Boaventura de Sousa Santos foi suspenso do Conselho Latino-Americano de Ciências Sociais (CLACSO). A medida, avança a RTP, vai manter-se, pelo menos, enquanto não houver resultados das investigações às alegações de alegados episódios de assédio sexual que têm sido apontadas ao académico nos últimos dias. E surge depois de o Centro de Estudos Sociais (CES) da Universidade de Coimbra ter anunciado, também, uma suspensão do investigador e ainda de outro membro do organismo, Bruno Sena Martins.
Um comunicado publicado na página do CLACSO refere que “enquanto decorrem as investigações em curso”, o organismo tomou a decisão de “suspender todas as atividades de Boaventura de Sousa Santos” naquele organismo. “Perante os acontecimentos com relevância que ocorreram no CES, de que tomámos conhecimento nos últimos dias, o CLACSO reafirma a sua postura de tolerância zero e de oposição absoluta do assédio sexual e manifesta a sua solidariedade com todas as pessoas afetadas por esta forma de violência”, acrescenta a mesma nota.
O Conselho Latino-Americano insta, ao mesmo tempo, a que se faça uma “reflexão profunda sobre o assédio sexual nas instituições académicas e de investigação que não são alheias às relações de poder que produzem relações desiguais e geral violência e assédio”. O organismo reafirma, ainda, o “compromisso de promover e contribuir para a criação de um ambiente de trabalho mais igualitário e livre de todas as formas de violência e assédio”.
A posição do CLACSO surge na mesma semana em que vieram a público diversos testemunhos — alguns na primeira pessoa e com as alegadas vítimas a revelarem a sua identidade, outros anónimos — de alegadas vítimas de Boaventura de Sousa Santos. Estão em causa situações de assédio sexual praticados pelo académico de Coimbra.

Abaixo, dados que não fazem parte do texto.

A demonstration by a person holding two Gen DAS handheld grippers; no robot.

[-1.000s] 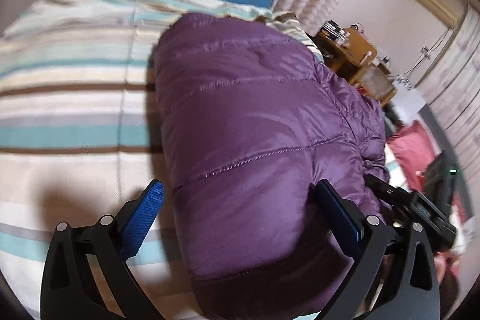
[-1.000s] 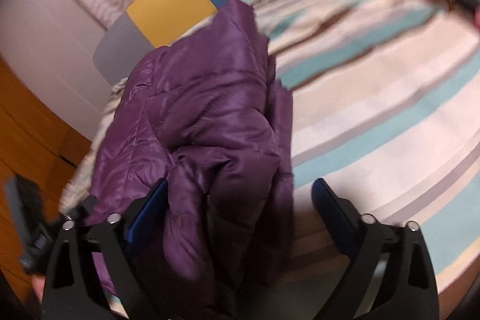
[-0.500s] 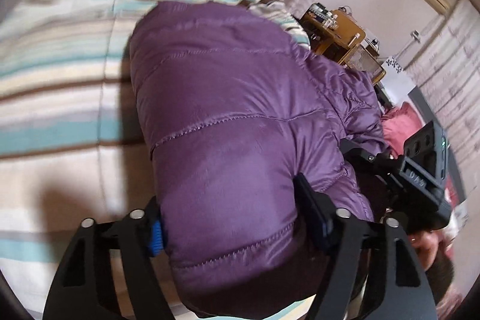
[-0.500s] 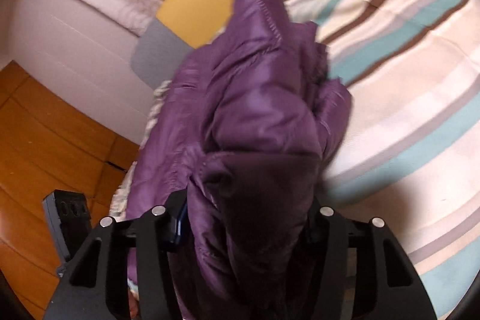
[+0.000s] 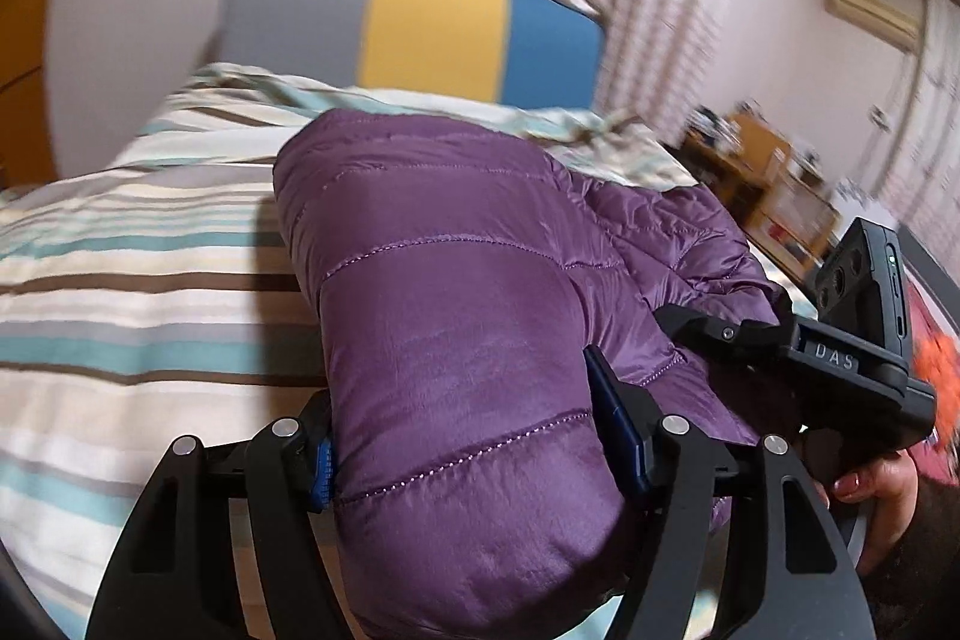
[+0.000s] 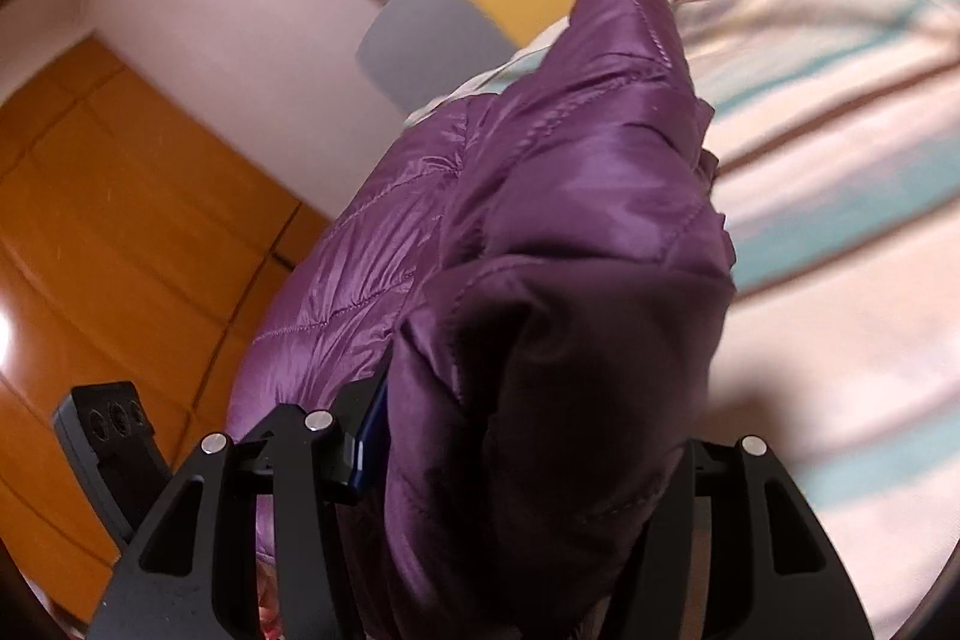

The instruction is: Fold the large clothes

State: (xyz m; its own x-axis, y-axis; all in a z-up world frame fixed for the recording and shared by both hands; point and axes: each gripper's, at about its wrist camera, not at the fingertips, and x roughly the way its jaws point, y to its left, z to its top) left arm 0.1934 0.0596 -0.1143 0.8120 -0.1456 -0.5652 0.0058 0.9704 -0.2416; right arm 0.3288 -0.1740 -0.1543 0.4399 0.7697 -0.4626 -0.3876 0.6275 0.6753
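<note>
We clamp left gripper (image 5: pixel 468 451) and right gripper (image 6: pixel 522 460) on near end of purple puffer jacket (image 5: pixel 456 280), bunched thick between pads; rest trails on striped bed (image 5: pixel 120 280), so we judge both corners raised for fold toward headboard (image 5: pixel 420 28)

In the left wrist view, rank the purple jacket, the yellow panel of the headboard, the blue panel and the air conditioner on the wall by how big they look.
1. purple jacket, though nearness inflates it
2. yellow panel
3. blue panel
4. air conditioner, small and far off
</note>
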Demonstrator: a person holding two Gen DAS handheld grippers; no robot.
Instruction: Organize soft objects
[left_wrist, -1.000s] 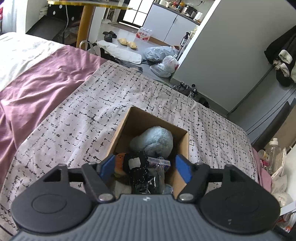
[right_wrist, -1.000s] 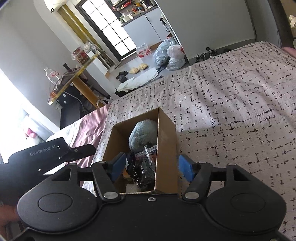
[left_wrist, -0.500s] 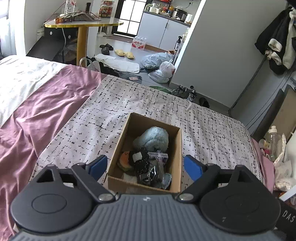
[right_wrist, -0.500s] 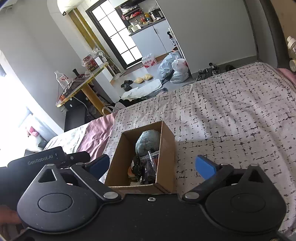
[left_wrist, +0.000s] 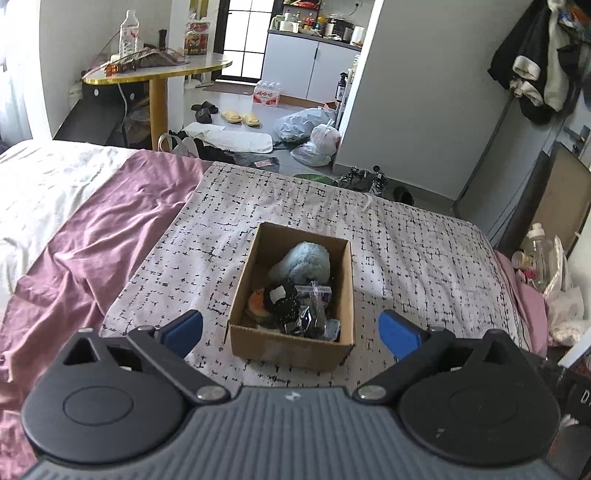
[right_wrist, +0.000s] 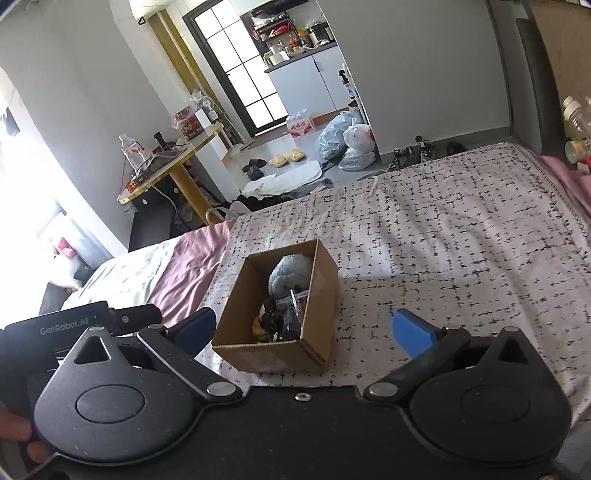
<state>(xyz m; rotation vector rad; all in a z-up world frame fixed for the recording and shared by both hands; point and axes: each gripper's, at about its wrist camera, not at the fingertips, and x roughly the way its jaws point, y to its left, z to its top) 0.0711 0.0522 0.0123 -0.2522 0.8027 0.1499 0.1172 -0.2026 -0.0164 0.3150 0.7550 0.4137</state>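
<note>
- Both tools have pulled back and up from the cardboard box (left_wrist: 291, 295): a second ago the blue tips sat right at its rim, and now the whole box shows with bedspread around it.
- The left tongs (left_wrist: 291, 330) are spread wide and hold nothing; a second ago they were narrower, close over the box's contents.
- The right tongs (right_wrist: 303, 328) are likewise wide apart and empty, with the box between and beyond the tips.
- The soft things lie inside the box: a pale blue plush (left_wrist: 303, 262) at the far end, a black soft item (left_wrist: 282, 301) in the middle, an orange plush piece (left_wrist: 258, 304) against the left wall, and clear plastic-wrapped bits (left_wrist: 317, 314) toward the near right corner.
- My reading: the last item has been dropped in and the sorting looks finished or nearly so, since no loose soft object shows on the bed near the box.
- The box stands upright on the black-and-white patterned bedspread (left_wrist: 424, 258), with a mauve sheet (left_wrist: 92, 240) to its left.
- Nothing lies between the tongs and the box. The left tool's body (right_wrist: 74, 325) sits just to the left in the right wrist view, so the two could bump if both reach in together.
- Further off: a round yellow-edged table (left_wrist: 159, 70), slippers (left_wrist: 240, 117) and plastic bags (left_wrist: 310, 133) on the floor, well apart from the work.
</note>
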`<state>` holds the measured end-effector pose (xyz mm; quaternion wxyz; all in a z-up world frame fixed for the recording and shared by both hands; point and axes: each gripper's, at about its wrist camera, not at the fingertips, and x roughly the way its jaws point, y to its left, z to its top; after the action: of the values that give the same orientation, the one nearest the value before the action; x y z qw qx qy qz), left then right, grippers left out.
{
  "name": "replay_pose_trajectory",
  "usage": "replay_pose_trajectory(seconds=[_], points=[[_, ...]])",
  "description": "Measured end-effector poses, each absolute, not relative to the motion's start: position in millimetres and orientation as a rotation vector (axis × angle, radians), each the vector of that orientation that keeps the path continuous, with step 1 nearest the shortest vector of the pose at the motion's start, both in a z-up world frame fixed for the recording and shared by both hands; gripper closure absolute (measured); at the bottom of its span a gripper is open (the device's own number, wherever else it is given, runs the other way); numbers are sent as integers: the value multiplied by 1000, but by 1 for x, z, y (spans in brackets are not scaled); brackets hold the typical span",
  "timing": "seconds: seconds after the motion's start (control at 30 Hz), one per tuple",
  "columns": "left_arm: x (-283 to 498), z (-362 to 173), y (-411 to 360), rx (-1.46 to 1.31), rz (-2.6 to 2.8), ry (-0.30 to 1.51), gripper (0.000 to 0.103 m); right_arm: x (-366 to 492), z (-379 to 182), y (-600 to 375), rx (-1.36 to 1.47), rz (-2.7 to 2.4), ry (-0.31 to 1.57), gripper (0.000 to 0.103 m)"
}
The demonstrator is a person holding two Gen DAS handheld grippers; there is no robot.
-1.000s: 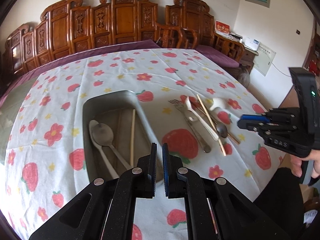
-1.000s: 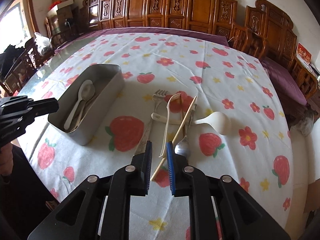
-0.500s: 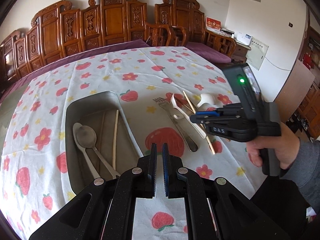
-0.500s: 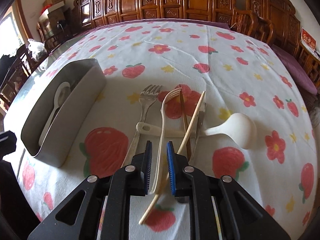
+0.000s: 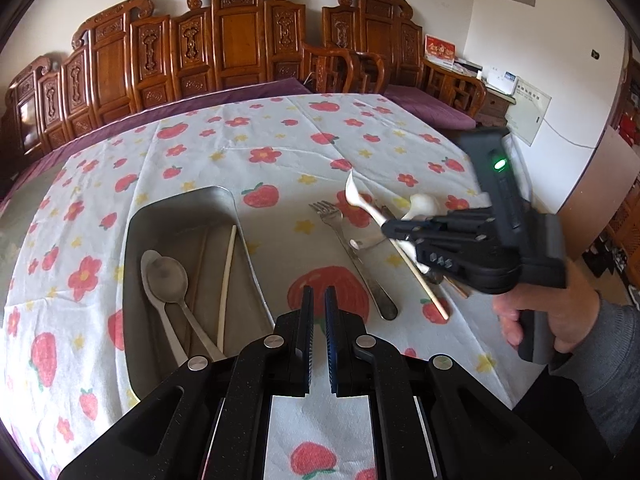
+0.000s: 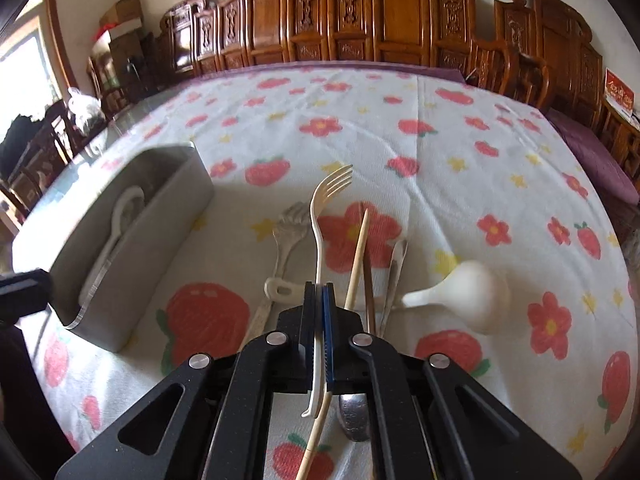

Ainda este sábado, a deputada estadual brasileira Bella Gonçalves — que já na quarta-feira tinha dado o seu testemunho, anónimo, ao Observador — veio apresentar-se publicamente como uma das alegadas vítimas de Boaventura. E explicou por que motivo só agora, anos depois de terem ocorrido os episódios em que terá sido vítima de assédio, falou publicamente sobre a situação. “O tom geral era que de facto ele era intocável, qualquer denúncia poderia colocar em risco o meu processo de doutorado. Eu não tinha como colocar em risco o meu processo de doutorado estando a receber uma bolsa”, disse à Lusa.
Os vários testemunhos começaram a surgir depois de ter sido publicado um livro que inclui um capítulo que é resultado de um trabalho científico e em que as três autoras, todas investigadoras, contam as suas próprias experiências de assédio sexual. Na obra, não são reveladas as identidades dos visados — é referido um “professor estrela”, o seu “aprendiz” — nem é feita qualquer referência explícita ao Centro de Estudos Sociais da Universidade de Coimbra. Mas os dados apresentados permitiram perceber rapidamente quem estava em causa e em que contexto académico os abusos teriam, alegadamente, ocorrido.
O próprio CES veio anunciar publicamente que iria avançar com uma investigação aos dados apresentados no livro “Sexual Misconduct in Academia” (Conduta Sexual Imprópria na Academia) e, em específico, no capítulo “The walls spoke when no one else would. Autoethnographic notes on sexual-power gatekeeping within avant-garde academia”, assinado pelas investigadoras Lieselotte Viaene, Catarina Laranjeiro e Miye Nadya Tom. Em comum, as três têm uma passagem pelo Centro de Estudos Sociais e algum tipo de cruzamento com Boaventura no contexto académico.